By saying what I just said, I do not take a backseat to anyone in my frustration with many people in CT’s world. I want to be civil—but, really, how could it take intelligent adults so long to discern that they can say out loud that Trump is unfit for office? And don’t get me started about other places we disagree—especially evangelicals’ tendency to sneer at other kinds of Christian commitment and declare it irrelevant to Christianity as they define it.
It’s just that I remember how my own seven-year-old mind managed, with whatever sincerity that was relevant for me in 1964, to learn something from an evangelical subculture: that Barry Goldwater was cooler than Lyndon Johnson. I easily got over that lesson when I learned more—but how and why I learned was not fully under my control, at age seven or even seventeen. Much of what I learned was “insular” and included God blessing the US military. On the other hand, I also learned a a lot of my dissent from evangelical discourse. This was a language I was taught to speak.
Being raised to take my place as a white Republican evangelical did not stop me from rethinking it. Rather evangelicalism, at least as I encountered it, pressed me further and further—first to the margins of evangelicalism and then out of it. The more I learned the faster I moved. For a brief moment some of the smarter intellectuals in CT’s orbit kept me in their fold. Soon I moved on to ideas I found more persuasive.
This really should not be hard to understand. In real life, lived religion is like speaking a complex language in which one can debate about values.
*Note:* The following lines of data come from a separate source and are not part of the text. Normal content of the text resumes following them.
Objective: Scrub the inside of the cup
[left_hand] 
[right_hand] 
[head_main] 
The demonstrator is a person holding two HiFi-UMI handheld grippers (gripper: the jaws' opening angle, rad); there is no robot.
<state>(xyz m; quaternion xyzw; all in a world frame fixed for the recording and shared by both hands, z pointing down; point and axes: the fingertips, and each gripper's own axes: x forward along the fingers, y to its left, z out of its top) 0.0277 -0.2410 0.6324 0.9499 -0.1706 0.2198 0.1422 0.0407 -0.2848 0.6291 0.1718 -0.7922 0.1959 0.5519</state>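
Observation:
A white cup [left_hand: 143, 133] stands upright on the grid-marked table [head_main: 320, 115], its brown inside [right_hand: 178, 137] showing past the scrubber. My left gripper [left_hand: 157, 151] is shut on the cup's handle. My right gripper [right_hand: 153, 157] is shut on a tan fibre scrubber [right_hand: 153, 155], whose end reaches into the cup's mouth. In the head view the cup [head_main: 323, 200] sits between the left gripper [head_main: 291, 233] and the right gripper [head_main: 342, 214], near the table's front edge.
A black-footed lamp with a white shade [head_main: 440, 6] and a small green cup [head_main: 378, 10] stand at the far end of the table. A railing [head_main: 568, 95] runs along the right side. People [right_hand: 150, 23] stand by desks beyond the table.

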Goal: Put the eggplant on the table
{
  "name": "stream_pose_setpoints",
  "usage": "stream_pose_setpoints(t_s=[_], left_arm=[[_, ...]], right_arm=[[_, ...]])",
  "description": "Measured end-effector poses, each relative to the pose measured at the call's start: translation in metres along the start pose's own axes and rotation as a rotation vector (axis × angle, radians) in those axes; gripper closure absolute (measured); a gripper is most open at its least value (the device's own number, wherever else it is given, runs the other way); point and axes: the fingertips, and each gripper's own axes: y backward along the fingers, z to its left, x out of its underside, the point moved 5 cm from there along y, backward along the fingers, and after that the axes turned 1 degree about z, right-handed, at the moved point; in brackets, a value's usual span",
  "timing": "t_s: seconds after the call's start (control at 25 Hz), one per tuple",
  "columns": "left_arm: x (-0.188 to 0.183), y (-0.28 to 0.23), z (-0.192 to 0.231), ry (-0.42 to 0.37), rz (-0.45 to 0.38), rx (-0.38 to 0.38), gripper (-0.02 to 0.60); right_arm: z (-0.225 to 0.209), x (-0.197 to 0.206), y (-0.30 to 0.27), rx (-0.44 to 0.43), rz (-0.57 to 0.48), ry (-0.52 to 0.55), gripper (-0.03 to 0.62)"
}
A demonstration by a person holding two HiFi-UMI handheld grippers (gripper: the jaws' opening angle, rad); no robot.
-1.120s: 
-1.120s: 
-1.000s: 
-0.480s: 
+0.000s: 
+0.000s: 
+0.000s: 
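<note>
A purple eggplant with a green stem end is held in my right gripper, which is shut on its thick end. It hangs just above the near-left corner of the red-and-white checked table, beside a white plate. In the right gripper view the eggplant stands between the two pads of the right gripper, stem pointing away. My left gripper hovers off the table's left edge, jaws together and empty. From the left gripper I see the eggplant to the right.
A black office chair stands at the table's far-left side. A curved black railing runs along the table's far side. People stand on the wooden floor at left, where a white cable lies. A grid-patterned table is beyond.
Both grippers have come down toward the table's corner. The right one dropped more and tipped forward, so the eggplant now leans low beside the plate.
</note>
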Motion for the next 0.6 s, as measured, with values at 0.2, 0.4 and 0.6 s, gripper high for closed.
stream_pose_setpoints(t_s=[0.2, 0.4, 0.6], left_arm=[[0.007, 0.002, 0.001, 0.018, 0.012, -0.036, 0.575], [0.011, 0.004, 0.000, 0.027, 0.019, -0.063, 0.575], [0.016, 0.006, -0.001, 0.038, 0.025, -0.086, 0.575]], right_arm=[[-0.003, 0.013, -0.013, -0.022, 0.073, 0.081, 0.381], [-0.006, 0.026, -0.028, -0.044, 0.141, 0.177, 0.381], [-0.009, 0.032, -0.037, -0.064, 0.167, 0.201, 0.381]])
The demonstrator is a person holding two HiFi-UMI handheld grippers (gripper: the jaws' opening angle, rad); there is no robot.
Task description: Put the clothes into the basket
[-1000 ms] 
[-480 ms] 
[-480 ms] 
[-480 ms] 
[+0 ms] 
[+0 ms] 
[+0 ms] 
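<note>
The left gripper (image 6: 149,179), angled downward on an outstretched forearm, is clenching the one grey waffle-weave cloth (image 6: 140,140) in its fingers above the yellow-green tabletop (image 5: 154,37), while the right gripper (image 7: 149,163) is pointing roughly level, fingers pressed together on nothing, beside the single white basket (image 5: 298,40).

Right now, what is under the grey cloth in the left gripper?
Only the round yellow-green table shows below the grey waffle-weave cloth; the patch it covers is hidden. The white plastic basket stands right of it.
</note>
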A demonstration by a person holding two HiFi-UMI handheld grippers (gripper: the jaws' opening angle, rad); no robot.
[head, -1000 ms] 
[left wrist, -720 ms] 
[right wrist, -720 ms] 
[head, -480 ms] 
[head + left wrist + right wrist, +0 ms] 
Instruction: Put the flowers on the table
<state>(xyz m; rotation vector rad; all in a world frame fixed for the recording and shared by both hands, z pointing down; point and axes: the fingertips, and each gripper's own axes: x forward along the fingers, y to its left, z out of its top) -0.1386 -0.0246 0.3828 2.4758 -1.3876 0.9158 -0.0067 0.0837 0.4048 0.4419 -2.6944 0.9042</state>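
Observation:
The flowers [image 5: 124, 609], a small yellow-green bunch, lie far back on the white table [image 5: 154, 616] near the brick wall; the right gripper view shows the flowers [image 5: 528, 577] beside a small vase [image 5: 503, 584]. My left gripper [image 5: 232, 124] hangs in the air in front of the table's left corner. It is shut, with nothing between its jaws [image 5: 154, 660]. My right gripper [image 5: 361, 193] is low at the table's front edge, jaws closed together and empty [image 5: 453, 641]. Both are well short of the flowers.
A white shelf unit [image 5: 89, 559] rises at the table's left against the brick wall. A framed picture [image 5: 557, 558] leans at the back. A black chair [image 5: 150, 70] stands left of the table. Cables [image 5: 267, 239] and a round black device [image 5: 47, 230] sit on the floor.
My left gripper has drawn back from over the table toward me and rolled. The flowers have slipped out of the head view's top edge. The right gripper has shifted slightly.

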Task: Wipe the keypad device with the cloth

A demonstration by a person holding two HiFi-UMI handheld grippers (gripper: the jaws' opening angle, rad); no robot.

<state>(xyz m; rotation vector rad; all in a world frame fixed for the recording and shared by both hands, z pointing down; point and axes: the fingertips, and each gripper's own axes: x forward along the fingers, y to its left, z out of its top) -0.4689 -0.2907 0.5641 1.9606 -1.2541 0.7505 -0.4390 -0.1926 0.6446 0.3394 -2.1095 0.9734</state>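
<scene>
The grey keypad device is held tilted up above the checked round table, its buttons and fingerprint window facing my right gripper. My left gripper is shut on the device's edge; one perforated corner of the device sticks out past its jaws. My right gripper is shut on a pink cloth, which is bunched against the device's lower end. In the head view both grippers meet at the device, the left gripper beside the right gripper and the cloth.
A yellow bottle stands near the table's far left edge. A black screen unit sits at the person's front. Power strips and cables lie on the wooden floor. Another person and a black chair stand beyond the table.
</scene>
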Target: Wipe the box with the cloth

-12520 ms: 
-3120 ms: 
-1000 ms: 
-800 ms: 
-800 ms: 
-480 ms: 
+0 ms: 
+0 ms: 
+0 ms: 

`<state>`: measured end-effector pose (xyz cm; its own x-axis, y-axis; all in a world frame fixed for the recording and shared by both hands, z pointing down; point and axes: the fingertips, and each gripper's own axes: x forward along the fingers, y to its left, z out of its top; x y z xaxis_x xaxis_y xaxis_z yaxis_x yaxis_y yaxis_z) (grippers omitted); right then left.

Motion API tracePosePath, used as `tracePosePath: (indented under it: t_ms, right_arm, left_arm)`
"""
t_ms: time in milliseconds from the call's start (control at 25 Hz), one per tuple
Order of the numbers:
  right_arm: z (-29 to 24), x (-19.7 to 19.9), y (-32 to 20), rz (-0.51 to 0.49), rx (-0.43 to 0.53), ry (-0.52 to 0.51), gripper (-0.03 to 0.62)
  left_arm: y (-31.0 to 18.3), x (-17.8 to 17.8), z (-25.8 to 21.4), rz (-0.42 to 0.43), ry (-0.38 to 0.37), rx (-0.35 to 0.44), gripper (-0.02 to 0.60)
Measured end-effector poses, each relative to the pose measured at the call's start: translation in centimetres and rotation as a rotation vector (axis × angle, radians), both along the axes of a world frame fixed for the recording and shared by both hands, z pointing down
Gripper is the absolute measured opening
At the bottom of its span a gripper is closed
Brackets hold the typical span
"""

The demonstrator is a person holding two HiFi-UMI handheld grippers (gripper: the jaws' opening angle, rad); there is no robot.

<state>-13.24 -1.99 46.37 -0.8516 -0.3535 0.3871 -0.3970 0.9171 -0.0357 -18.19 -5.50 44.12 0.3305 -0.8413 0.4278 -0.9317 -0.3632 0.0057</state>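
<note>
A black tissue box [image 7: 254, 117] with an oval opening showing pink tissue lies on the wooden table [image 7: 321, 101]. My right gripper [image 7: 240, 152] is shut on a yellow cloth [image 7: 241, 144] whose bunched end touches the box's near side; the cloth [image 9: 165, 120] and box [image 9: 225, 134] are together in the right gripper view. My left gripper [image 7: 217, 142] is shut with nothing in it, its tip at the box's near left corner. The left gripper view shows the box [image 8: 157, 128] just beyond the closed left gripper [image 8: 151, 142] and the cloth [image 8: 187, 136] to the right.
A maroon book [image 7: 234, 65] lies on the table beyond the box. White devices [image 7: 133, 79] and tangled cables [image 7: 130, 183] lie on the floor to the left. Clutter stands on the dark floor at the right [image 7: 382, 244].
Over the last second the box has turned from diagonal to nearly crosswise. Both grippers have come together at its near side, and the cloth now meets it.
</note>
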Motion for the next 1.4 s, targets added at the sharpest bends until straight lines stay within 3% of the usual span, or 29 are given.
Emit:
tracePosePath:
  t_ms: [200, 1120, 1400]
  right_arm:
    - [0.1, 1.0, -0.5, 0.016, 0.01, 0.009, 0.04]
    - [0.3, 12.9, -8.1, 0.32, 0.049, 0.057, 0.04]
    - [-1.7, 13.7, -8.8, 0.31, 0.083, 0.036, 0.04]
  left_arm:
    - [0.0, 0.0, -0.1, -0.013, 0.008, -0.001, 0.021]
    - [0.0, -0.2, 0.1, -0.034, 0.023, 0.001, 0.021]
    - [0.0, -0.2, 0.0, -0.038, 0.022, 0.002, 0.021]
Being fluent in a language does not lock you into one argument or set of priorities, even if there are dominant patterns from place to place, as well as pressure to conform. Anyone who wants to move away from a given pattern, or toward a different vernacular, likely needs to start by critiquing or translating what they inherited. Moving leftward from conservative Christianity is an extremely common pattern in US culture.
“Who speaks for evangelicals?” is not a question that can be resolved with stipulated definitions, thus excluding all data that doesn’t fall under the definition. It is a debate, and people who mainly insult their opponents instead of respecting their process and trying to persuade them are likely to lose this debate.
So I repeat: non-trivial numbers of evangelicals will likely switch their loyalties to Democrats. The exact numbers that split off—whether toward an anti-Trump evangelical minority or away from evangelicalism toward other options, not all of these secular—will depend partly on whether they perceive that left-liberal critics are treating them with nuance and respect, as opposed to stereotypes and contempt.